Elderly patients with dementia-related psychosis treated with antipsychotic drugs are at an increased risk of death. NUPLAZID is not approved for the treatment of patients with dementia-related psychosis unrelated to the hallucinations and delusions associated with Parkinson's disease psychosis.
Mechanism of Action, General Pharmacokinetics (PK) and Pharmacodynamics (PD) of Pimavanserin
The mechanism of action of pimavanserin in the treatment of hallucinations and delusions associated with Parkinson’s disease psychosis is unknown. But the effect of pimavanserin could be mediated through a combination of inverse agonist and antagonist activity at serotonin 5-HT2A receptors and to a lesser extent at serotonin 5- HT2C receptors. Pimavanserin has no appreciable affinity (Ki value greater than 300 nM) to serotonin 5- HT2B, dopaminergic (including D2), muscarinic, histaminergic or adrenergic receptors or to calcium channels.
  • Dose Proportionality: Dose proportional PK after single oral doses from 17 to 255 mg (0.5- to 7.5-times the recommended dosage)
  • Accumulation: approximately 3- to 5-fold after multiple doses for 14 days.

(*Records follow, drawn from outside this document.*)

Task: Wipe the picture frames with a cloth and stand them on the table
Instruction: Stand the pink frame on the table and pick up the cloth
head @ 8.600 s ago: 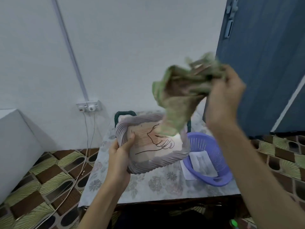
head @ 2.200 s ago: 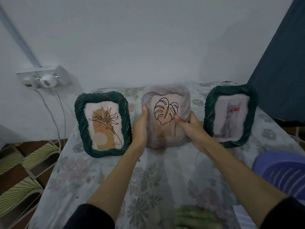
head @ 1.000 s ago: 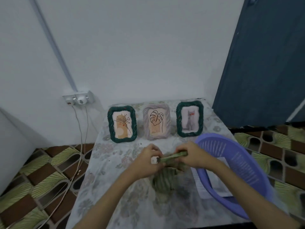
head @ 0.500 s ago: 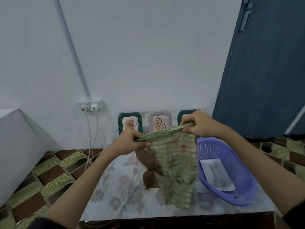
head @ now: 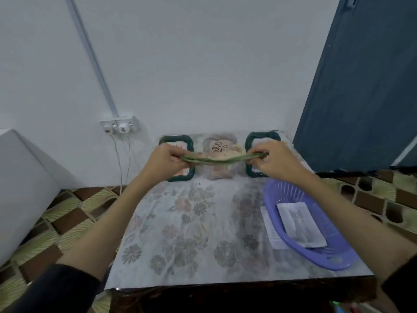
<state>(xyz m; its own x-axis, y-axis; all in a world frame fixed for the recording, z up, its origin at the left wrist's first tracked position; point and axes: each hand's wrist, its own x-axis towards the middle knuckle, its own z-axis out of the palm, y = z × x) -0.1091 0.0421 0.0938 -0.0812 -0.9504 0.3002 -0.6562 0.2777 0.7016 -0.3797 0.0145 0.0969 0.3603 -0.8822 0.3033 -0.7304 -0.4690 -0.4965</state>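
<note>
Both my hands hold the green cloth [head: 222, 158] stretched flat between them, high above the table; I see it edge-on as a thin band. My left hand [head: 165, 160] pinches its left end and my right hand [head: 274, 160] its right end. Behind the cloth, three picture frames stand in a row at the table's far edge against the wall: a dark green one [head: 189, 141] on the left, a pale lilac one [head: 220, 144] with a leaf drawing in the middle, and a dark green one [head: 253, 138] on the right. My hands partly hide the frames.
The table [head: 191, 222] has a floral cover. A purple plastic basket [head: 279, 195] holding a paper sheet sits on its right side. A wall socket [head: 119, 127] with cables is at the left, a blue door [head: 361, 86] at the right, and a white box [head: 20, 181] at the far left.
Half a second ago the cloth hung open between my hands. Now it is lifted and drawn level, seen edge-on, and my hands are a little farther apart.
</note>
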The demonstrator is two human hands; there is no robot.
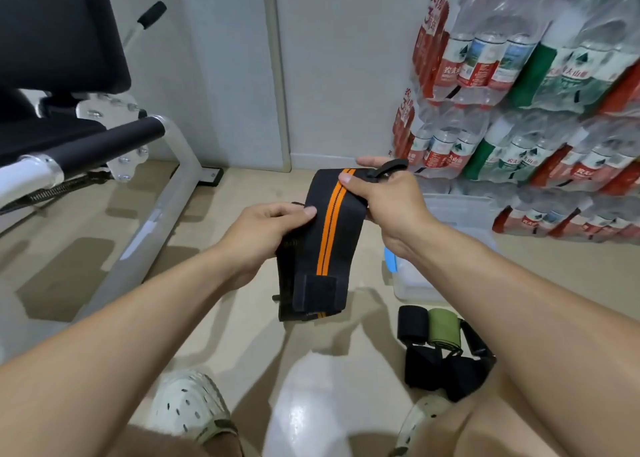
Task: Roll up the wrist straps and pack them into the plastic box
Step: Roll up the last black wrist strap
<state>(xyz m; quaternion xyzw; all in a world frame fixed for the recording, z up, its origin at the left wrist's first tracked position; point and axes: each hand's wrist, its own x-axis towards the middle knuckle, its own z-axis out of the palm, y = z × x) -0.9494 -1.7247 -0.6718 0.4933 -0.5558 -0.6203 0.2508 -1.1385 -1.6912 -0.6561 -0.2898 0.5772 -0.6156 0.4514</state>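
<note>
I hold a black wrist strap with two orange stripes (329, 235) up in front of me, hanging lengthwise with its velcro patch at the lower end. My left hand (266, 235) pinches its left edge near the middle. My right hand (388, 197) grips its top end, where a black thumb loop sticks out. The clear plastic box (460, 211) with a blue clip stands on the floor behind my right forearm, partly hidden. A pile of other straps (446, 349), black and olive green, lies on the floor at the lower right.
A weight bench with black pads and a white frame (104, 138) fills the left side. Shrink-wrapped packs of water bottles (540, 93) are stacked against the wall at the right. My feet in pale clogs (190, 404) are at the bottom. The floor is beige tile.
</note>
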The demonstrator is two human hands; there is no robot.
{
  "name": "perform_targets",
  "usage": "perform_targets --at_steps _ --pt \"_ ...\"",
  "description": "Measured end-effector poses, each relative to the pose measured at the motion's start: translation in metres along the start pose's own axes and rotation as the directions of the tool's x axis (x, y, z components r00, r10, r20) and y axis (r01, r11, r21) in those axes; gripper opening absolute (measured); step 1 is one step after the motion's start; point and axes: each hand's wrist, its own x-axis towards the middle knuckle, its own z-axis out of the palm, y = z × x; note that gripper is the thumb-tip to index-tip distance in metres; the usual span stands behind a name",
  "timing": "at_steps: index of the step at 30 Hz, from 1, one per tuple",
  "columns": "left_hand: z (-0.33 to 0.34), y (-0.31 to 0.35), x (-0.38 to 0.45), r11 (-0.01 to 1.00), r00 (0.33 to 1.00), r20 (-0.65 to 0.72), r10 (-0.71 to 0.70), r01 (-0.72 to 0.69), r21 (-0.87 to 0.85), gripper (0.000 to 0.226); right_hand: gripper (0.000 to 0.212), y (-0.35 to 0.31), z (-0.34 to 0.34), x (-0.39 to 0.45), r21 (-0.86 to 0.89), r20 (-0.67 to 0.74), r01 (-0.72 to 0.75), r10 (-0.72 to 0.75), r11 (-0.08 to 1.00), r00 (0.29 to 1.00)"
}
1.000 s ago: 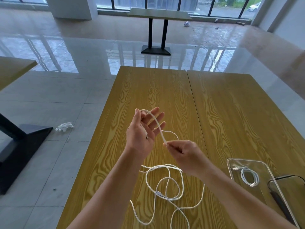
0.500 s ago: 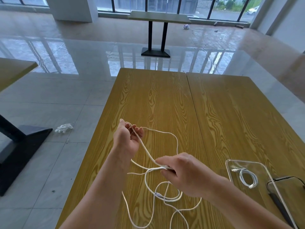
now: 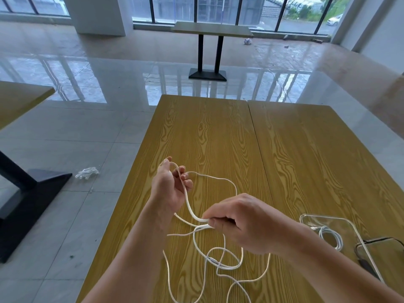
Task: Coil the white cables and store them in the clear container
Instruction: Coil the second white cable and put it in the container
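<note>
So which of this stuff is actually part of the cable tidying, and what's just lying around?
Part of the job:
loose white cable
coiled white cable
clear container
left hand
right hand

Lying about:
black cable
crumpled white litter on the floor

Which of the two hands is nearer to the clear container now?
The right hand: it is just left of the clear container, pinching the white cable. The left hand is farther left, holding the cable's loop.

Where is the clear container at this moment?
In the head view the clear container lies on the wooden table at the lower right, just right of the right hand, with one coiled white cable inside.
</note>
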Motion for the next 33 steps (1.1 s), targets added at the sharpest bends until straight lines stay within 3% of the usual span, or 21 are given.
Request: perform_targets --at_steps 5,9,13,17,23,26,28,33 --pt "0.0 -0.003 -0.008 0.99 0.996 0.091 -0.012 -0.001 0.141 0.031 0.023 0.002 -0.004 0.003 0.051 -0.017 -0.015 0.016 0.999 1.0" --pt "0.005 -0.007 -0.016 0.946 0.977 0.208 -0.035 -0.034 0.322 0.042 0.017 0.003 -0.01 0.012 0.081 -0.127 -0.033 0.043 0.996 0.991" --pt "0.007 -0.012 -0.023 0.864 0.907 0.407 -0.109 -0.116 0.489 0.057 0.004 0.004 -0.019 0.02 0.168 -0.208 -0.089 0.123 0.982 0.97" --pt "0.008 -0.016 -0.032 0.813 0.833 0.522 -0.181 -0.173 0.557 0.063 0.006 0.006 -0.025 0.027 0.199 -0.271 -0.121 0.173 0.973 0.947" --pt "0.009 -0.015 -0.039 0.786 0.801 0.55 -0.235 -0.176 0.593 0.067 0.008 0.018 -0.023 0.034 0.169 -0.391 -0.179 0.233 0.969 0.89" --pt "0.009 -0.015 -0.043 0.731 0.788 0.556 -0.266 -0.211 0.649 0.049 0.011 0.024 -0.023 0.036 0.115 -0.438 -0.186 0.218 0.976 0.872" --pt "0.009 -0.014 -0.047 0.713 0.79 0.552 -0.268 -0.223 0.665 0.039 0.011 0.028 -0.023 0.036 0.111 -0.444 -0.19 0.22 0.975 0.869" --pt "0.004 -0.009 -0.05 0.719 0.819 0.527 -0.227 -0.224 0.658 0.039 0.008 0.037 -0.025 0.032 0.18 -0.365 -0.199 0.253 0.963 0.896"
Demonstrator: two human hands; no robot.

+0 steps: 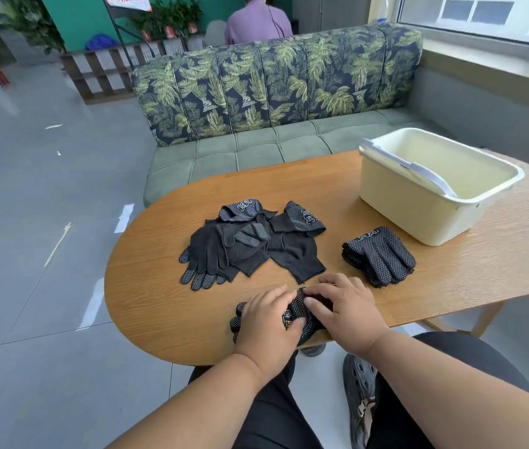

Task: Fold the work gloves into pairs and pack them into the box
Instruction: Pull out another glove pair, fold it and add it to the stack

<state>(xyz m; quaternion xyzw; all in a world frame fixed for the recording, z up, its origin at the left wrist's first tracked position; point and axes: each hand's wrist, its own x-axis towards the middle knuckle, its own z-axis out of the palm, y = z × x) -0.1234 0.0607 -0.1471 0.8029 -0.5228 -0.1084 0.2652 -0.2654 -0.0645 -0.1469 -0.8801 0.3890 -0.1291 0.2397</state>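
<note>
Loose pile of black dotted gloves (250, 244), mid-desk (159, 286), unsorted. Near edge: glove pair (295, 311) under both hands; left hand (266, 319) presses flat on it, right hand (342, 306) pinches the cuff end, turning it over. Step judged: folding one pair. Next move calls for finishing the fold, then carrying it rightward. Folded bundle (379, 256) waits beside the cream box (431, 218); box interior shows only its handle, no gloves visible.

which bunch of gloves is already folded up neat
The folded stack beside the cream box; the loose pile at centre lies spread out.
</note>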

  • Bioavailability: The relative bioavailability of pimavanserin tablet with an investigational solution formulation as reference is essentially identical. The absolute bioavailability was not determined.

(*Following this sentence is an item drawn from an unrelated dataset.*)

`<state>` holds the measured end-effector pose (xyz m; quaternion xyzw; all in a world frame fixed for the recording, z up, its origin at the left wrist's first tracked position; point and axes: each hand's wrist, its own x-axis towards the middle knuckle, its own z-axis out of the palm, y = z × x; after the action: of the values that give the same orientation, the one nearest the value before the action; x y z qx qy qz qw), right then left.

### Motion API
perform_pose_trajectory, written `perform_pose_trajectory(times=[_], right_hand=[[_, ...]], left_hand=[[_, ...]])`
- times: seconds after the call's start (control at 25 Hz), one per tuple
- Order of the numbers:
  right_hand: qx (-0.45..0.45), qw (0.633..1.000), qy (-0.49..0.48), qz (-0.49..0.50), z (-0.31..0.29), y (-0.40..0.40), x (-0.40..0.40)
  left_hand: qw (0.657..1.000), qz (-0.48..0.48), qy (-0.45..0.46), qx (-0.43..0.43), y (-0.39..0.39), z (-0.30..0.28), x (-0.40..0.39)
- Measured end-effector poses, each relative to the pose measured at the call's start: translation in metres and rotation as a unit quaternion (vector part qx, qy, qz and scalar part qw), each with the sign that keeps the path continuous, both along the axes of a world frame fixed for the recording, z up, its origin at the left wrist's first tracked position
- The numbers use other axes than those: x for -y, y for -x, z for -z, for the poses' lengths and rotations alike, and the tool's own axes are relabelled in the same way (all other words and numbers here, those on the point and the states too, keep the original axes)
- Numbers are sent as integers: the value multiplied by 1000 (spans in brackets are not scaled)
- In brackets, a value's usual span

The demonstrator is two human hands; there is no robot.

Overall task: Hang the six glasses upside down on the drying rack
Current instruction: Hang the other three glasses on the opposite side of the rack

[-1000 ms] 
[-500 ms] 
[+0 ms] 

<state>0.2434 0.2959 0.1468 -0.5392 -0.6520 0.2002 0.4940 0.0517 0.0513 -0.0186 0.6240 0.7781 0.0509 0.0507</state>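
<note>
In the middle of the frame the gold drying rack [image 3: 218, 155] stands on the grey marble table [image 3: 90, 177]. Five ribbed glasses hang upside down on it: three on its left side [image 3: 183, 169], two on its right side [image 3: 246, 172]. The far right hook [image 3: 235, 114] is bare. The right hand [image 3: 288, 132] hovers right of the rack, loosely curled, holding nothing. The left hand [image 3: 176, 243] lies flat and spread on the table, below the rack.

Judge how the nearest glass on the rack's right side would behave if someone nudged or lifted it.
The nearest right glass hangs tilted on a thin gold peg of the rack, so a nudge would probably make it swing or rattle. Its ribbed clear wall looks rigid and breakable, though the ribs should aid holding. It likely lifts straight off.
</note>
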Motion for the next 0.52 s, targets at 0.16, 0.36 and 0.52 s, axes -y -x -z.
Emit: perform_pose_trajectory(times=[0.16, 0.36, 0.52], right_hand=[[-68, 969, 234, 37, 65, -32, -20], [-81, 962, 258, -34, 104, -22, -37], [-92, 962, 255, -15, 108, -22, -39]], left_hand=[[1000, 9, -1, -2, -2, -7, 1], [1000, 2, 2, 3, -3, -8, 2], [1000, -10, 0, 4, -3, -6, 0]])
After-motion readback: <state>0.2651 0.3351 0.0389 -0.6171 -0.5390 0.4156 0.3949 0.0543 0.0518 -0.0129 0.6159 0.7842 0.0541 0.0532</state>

  • Plasma Protein Binding: Approximately 95% in human plasma.
  • Terminal Half-Life (mean): Pimavanserin- 57 hours; N-desmethylated metabolite (active) – 200 hours.

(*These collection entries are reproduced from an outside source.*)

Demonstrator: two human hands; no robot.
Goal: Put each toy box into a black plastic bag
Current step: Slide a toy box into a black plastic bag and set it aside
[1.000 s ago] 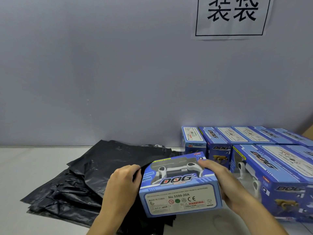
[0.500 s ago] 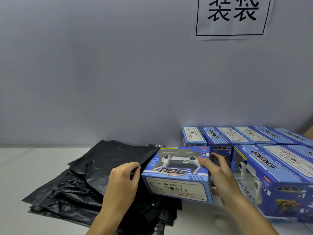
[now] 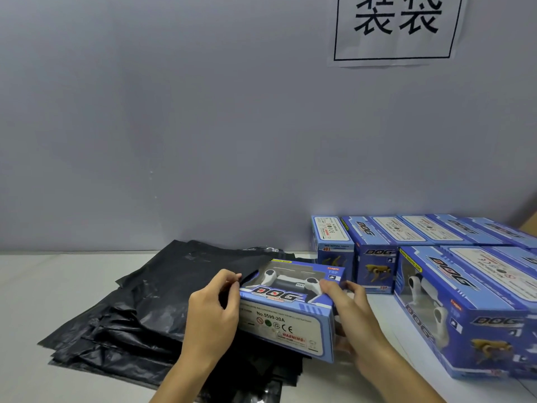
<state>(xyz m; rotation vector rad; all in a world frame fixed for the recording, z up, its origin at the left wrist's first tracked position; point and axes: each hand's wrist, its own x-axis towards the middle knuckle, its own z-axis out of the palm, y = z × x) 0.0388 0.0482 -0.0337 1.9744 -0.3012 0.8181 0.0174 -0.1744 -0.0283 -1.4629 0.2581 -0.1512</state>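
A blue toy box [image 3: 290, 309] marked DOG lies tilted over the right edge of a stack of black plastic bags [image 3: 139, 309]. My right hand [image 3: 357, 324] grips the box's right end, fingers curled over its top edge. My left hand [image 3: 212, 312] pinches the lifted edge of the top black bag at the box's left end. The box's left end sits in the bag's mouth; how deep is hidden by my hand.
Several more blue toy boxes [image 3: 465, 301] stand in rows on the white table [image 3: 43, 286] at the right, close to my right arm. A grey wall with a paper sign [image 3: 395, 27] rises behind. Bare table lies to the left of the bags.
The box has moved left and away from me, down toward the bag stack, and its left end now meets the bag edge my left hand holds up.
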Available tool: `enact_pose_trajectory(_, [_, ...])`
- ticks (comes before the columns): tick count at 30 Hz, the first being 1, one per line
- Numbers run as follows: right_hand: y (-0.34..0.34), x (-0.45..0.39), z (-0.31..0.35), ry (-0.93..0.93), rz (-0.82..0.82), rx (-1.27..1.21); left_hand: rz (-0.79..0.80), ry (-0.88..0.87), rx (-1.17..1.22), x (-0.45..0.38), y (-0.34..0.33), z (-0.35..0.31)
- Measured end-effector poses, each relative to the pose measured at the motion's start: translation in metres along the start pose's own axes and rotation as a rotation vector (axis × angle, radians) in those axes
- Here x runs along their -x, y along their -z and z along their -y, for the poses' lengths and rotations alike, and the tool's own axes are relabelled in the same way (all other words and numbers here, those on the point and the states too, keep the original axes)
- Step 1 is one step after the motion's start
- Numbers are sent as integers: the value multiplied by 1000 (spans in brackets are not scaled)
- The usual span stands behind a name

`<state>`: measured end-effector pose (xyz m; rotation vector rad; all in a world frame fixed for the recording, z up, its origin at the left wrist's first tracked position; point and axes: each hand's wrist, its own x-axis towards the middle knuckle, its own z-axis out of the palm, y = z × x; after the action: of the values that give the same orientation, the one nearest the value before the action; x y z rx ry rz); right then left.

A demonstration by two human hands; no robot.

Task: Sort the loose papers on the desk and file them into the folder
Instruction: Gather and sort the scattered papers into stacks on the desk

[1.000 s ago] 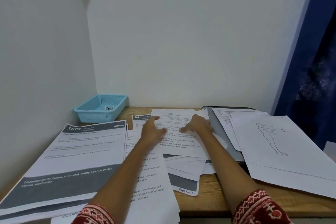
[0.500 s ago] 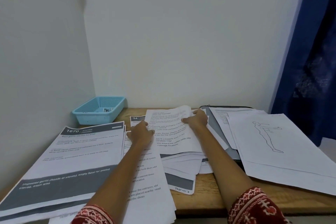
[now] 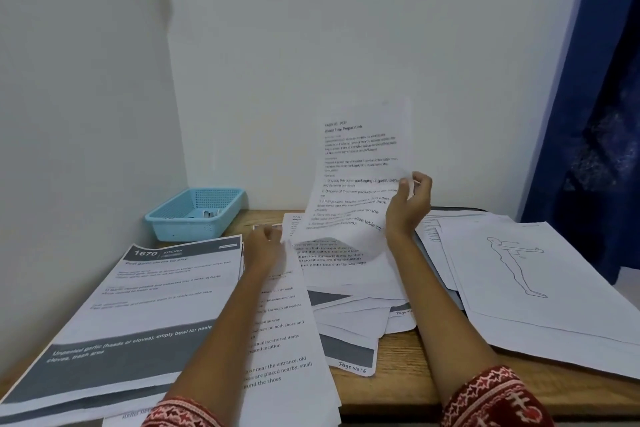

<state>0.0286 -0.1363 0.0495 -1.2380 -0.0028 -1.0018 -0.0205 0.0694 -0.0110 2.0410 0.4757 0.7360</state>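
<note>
Up went the top sheet (image 3: 360,163), which half a second ago lay flat on the middle pile!

Right hand (image 3: 412,204) pinched that printed page by its right edge, lifting it nearly upright against the white wall while its bottom edge curled onto the loose papers (image 3: 346,274) below. Left hand (image 3: 265,246) rested on the pile's left edge; whether it gripped a sheet I could not tell. One grey-banded stack (image 3: 138,305) sat at left, one long text sheet (image 3: 284,340) ran under the left forearm. One dark folder (image 3: 450,210) lay at right on the wooden desk (image 3: 398,388), mostly buried beneath one figure drawing (image 3: 519,270) and more pages. One blue perforated plastic basket (image 3: 197,211) sat in the corner.
</note>
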Motion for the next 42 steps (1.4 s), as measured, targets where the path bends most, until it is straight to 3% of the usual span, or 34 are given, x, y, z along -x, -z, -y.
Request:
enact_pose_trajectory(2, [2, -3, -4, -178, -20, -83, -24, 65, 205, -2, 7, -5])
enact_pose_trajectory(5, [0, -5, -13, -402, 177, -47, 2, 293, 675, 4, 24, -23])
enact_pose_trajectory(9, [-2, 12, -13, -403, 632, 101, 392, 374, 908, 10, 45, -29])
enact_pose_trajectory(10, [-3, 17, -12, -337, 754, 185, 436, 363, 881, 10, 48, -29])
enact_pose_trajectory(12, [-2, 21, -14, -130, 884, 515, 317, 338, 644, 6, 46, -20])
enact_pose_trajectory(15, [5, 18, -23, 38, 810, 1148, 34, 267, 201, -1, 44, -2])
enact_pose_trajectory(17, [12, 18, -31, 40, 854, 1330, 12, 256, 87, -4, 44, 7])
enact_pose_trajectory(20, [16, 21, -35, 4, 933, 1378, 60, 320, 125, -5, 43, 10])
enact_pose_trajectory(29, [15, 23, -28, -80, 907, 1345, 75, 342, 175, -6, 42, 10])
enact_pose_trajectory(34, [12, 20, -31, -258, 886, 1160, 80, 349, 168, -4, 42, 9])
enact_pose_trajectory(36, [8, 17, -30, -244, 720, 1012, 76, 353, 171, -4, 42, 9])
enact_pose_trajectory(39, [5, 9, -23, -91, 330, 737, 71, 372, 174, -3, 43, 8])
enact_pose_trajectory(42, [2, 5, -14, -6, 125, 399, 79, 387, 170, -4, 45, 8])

  • Metabolism: Extensive. Predominantly by Cytochrome P450 (CYP)3A and to a lesser extent by CYP2J2, CYP2D6, and various other CYP and flavin-containing monooxygenase (FMO) enzymes. The CYP3A mediated formation of the major circulating N-desmethylated metabolite AC-279 (active) from pimavanserin occurs with a median Tmax of 6 hours.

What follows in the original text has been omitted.